Reproduce word for word the lines of the listing from the first one through the one with "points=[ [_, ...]", omitting every picture.

"""

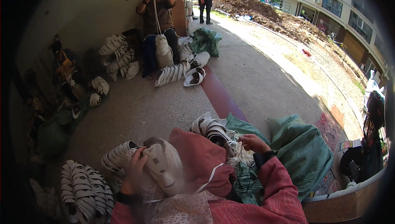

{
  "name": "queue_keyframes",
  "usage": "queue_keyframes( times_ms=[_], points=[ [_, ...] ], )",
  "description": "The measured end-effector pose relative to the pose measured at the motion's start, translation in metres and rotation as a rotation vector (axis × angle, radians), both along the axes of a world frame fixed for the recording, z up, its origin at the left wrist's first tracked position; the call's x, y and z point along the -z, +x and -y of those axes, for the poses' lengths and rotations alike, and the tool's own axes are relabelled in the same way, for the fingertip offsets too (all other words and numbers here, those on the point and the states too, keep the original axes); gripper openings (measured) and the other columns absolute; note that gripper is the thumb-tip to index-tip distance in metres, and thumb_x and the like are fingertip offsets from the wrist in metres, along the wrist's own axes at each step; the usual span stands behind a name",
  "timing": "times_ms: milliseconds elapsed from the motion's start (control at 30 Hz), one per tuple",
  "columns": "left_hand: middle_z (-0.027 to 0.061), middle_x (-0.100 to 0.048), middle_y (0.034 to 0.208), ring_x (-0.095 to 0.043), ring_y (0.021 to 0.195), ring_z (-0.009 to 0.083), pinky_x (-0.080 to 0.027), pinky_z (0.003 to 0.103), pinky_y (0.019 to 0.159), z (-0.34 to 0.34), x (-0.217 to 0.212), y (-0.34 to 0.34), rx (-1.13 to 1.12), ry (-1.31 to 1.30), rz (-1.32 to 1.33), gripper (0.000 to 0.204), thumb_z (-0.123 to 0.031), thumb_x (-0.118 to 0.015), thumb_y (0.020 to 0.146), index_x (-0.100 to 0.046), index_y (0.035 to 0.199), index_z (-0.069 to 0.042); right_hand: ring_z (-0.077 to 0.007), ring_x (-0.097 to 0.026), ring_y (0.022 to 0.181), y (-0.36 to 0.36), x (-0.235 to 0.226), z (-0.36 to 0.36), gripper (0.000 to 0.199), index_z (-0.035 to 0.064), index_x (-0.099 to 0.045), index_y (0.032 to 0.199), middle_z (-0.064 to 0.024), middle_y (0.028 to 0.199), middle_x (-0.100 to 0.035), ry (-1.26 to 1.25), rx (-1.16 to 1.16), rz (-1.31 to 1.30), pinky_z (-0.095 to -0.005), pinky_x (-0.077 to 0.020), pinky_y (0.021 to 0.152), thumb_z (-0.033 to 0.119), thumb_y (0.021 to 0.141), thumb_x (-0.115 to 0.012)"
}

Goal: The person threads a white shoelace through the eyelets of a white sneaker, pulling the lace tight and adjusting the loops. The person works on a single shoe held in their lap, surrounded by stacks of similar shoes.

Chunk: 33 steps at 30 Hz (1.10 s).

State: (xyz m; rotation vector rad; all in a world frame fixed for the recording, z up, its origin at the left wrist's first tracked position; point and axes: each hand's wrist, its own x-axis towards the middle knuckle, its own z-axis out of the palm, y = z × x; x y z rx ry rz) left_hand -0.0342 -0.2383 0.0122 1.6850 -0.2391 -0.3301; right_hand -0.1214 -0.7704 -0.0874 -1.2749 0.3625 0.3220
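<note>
A big crinkly green sack [302, 146] lies at 3 o'clock on the speckled floor [140, 109]. My left hand [135, 167] wraps around a smooth white shoe piece [164, 164] on my lap at 6 o'clock. My right hand [253, 142] pinches thin white string [240, 155] beside curved white pieces [214, 129].

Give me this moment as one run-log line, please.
left hand: holding white shoe upper | right hand: in white cord bundle
</note>
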Motion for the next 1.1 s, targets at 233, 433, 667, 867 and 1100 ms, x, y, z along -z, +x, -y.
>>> queue_keyframes(
  times_ms=[233,433,667,867,1100],
  points=[
    [0.0110,-0.047,0.144,-0.048,0.130,0.0238,-0.036,0.037,0.111,0.016,-0.041,-0.007,0.042,0.411,0.613,0.064,-0.023,-0.070,0.091,-0.043,0.145,-0.004,-0.0014,-0.046,0.061,-0.002,-0.193,-0.075,0.014,0.0035,-0.068,0.109,0.0032,0.079,-0.060,0.152,-0.042,0.445,-0.0177,-0.0353,0.052,0.012,0.099,-0.064],
    [0.0130,-0.044,0.145,-0.052,0.125,0.0235,-0.040,0.039,0.109,0.086,-0.121,-0.060,0.527,0.056,0.456,0.071,-0.017,-0.075,0.088,-0.039,0.147,-0.003,-0.0014,-0.056,0.072,-0.038,-0.267,-0.198,0.014,-0.0007,-0.069,0.108,0.0008,0.091,-0.067,0.134,-0.580,0.480,-0.0173,-0.0418,0.059,0.005,0.097,-0.063],
    [0.0049,-0.066,0.089,-0.060,0.067,0.0060,-0.049,0.022,0.058,0.068,-0.148,-0.085,0.496,-0.115,-0.326,0.034,-0.013,-0.067,0.095,-0.060,0.125,0.002,-0.0055,-0.053,0.066,-0.029,-0.270,-0.186,0.020,0.0028,-0.063,0.115,-0.0010,0.084,-0.061,0.478,-0.083,0.512,-0.0181,-0.0407,0.058,0.004,0.097,-0.054],
    [-0.0005,-0.060,0.064,-0.052,0.054,0.0041,-0.042,0.020,0.051,0.019,-0.141,-0.084,0.365,0.081,-0.340,0.024,-0.021,-0.063,0.098,-0.071,0.098,0.002,-0.0101,-0.053,0.067,0.005,-0.198,-0.093,0.031,0.0060,-0.050,0.127,-0.0001,0.086,-0.057,0.537,0.609,0.592,-0.0246,-0.0439,0.062,0.006,0.097,-0.051],
    [-0.0001,-0.050,0.057,-0.045,0.048,0.0086,-0.039,0.027,0.045,-0.061,-0.114,-0.090,0.333,-0.265,-0.214,0.039,-0.032,-0.055,0.103,-0.065,0.082,0.000,-0.0140,-0.058,0.076,0.000,-0.164,-0.046,0.034,0.0065,-0.048,0.133,-0.0016,0.094,-0.063,0.546,0.840,0.611,-0.0296,-0.0477,0.078,0.008,0.100,-0.053]
  ],
)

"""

- [Answer space]:
{
  "name": "queue_keyframes",
  "usage": "queue_keyframes( times_ms=[_], points=[ [_, ...] ], )",

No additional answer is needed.